INSTRUCTIONS TO FOLLOW: Please set down only the lines that run from the one containing "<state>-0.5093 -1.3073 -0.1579" to the end of the listing below, exactly as written.

DATASET CONTENT:
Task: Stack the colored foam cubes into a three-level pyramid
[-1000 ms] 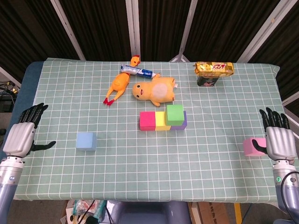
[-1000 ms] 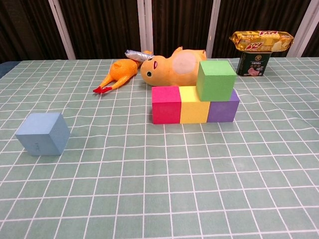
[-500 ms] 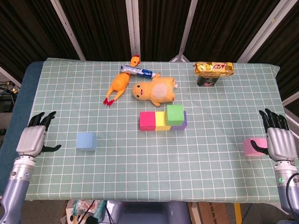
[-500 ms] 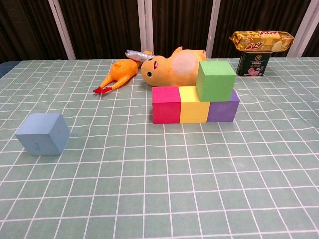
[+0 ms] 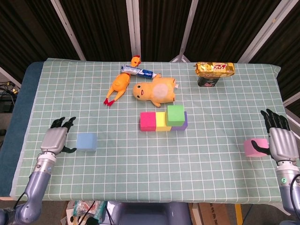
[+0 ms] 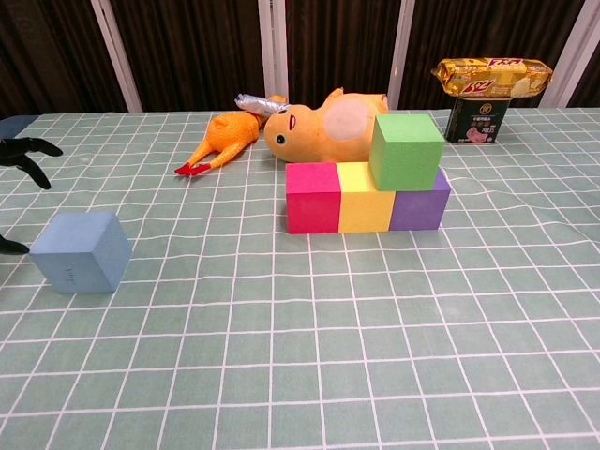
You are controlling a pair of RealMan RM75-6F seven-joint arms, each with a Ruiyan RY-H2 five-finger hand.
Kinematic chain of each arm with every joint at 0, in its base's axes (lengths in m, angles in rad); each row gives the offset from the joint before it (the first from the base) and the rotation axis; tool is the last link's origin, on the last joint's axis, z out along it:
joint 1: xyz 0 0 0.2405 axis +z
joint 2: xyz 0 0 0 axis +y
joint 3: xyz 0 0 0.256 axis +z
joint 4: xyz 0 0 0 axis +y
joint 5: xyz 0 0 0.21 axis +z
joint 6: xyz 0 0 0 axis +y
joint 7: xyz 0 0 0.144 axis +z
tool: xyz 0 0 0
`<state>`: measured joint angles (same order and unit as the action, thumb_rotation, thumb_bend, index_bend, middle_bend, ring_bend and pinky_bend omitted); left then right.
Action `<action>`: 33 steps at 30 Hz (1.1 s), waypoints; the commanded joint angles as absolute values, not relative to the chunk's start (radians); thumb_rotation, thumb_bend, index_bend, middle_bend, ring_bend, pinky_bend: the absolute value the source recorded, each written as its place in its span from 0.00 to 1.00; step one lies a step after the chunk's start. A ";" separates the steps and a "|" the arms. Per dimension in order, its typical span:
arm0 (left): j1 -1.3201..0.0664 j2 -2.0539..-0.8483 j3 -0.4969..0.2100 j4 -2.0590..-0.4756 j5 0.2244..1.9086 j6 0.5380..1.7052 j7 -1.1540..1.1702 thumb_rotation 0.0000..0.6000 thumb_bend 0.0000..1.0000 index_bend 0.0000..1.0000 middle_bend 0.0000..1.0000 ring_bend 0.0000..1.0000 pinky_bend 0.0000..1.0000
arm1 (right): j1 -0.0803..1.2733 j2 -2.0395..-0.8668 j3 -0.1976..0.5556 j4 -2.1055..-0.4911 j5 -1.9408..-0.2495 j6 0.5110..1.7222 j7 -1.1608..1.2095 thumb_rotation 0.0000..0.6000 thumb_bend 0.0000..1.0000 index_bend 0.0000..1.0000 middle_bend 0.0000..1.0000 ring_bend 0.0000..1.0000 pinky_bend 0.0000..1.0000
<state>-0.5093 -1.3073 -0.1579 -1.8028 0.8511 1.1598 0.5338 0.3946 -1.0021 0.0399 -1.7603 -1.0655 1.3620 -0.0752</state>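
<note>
The left hand (image 5: 56, 139) has moved in from the table's left edge over the last second and now sits just beside the light blue cube (image 5: 86, 141), fingers spread and holding nothing, thumb reaching toward the cube's near side; in the chest view only its dark fingertips (image 6: 26, 152) show at the left border. That suggests the blue cube is the next piece to be picked up, probably for the second level. The right hand (image 5: 281, 140) has barely shifted; it stays open at the right edge, its thumb close against the pink cube (image 5: 253, 147), though contact cannot be confirmed. Six foam cubes are in view: magenta (image 5: 148, 121), yellow (image 5: 162, 121) and purple (image 6: 419, 205) in a touching row mid-table, a green cube (image 5: 175, 115) resting on that row over the purple end, plus the loose blue and pink ones. Behind lie one rubber chicken (image 5: 119, 86), one yellow plush toy (image 5: 153, 92), one toothpaste tube (image 5: 138, 71), and one gold snack packet (image 5: 214, 68) atop one dark can (image 5: 208, 81).
</note>
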 commanded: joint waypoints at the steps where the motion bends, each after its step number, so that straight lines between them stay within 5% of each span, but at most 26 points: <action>1: -0.522 -1.320 -0.157 -1.803 0.840 1.151 0.543 1.00 0.13 0.00 0.22 0.01 0.00 | 0.388 -1.001 0.050 -1.760 -1.070 1.354 -0.076 1.00 0.30 0.00 0.00 0.00 0.00; 33: -0.607 -1.334 -0.102 -1.756 0.846 1.050 0.557 1.00 0.15 0.00 0.30 0.01 0.02 | 0.331 -0.998 0.127 -1.794 -1.101 1.300 -0.084 1.00 0.30 0.00 0.00 0.00 0.00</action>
<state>-0.6055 -1.3451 -0.1113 -1.7595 0.8295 1.0606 0.5627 0.3329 -0.9997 0.1244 -1.7906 -1.1034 1.3035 -0.0875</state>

EXERCISE RESULT:
<state>-0.5093 -1.3073 -0.1579 -1.8028 0.8511 1.1598 0.5338 0.3946 -1.0021 0.0399 -1.7603 -1.0655 1.3620 -0.0752</state>
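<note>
The left hand (image 5: 56, 139) has moved in from the table's left edge over the last second and now sits just beside the light blue cube (image 5: 86, 141), fingers spread and holding nothing, thumb reaching toward the cube's near side; in the chest view only its dark fingertips (image 6: 26, 152) show at the left border. That suggests the blue cube is the next piece to be picked up, probably for the second level. The right hand (image 5: 281, 140) has barely shifted; it stays open at the right edge, its thumb close against the pink cube (image 5: 253, 147), though contact cannot be confirmed. Six foam cubes are in view: magenta (image 5: 148, 121), yellow (image 5: 162, 121) and purple (image 6: 419, 205) in a touching row mid-table, a green cube (image 5: 175, 115) resting on that row over the purple end, plus the loose blue and pink ones. Behind lie one rubber chicken (image 5: 119, 86), one yellow plush toy (image 5: 153, 92), one toothpaste tube (image 5: 138, 71), and one gold snack packet (image 5: 214, 68) atop one dark can (image 5: 208, 81).
</note>
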 commanded: joint waypoints at the steps where the motion bends, each after its step number, so that straight lines between them stay within 5% of each span, but at most 26 points: <action>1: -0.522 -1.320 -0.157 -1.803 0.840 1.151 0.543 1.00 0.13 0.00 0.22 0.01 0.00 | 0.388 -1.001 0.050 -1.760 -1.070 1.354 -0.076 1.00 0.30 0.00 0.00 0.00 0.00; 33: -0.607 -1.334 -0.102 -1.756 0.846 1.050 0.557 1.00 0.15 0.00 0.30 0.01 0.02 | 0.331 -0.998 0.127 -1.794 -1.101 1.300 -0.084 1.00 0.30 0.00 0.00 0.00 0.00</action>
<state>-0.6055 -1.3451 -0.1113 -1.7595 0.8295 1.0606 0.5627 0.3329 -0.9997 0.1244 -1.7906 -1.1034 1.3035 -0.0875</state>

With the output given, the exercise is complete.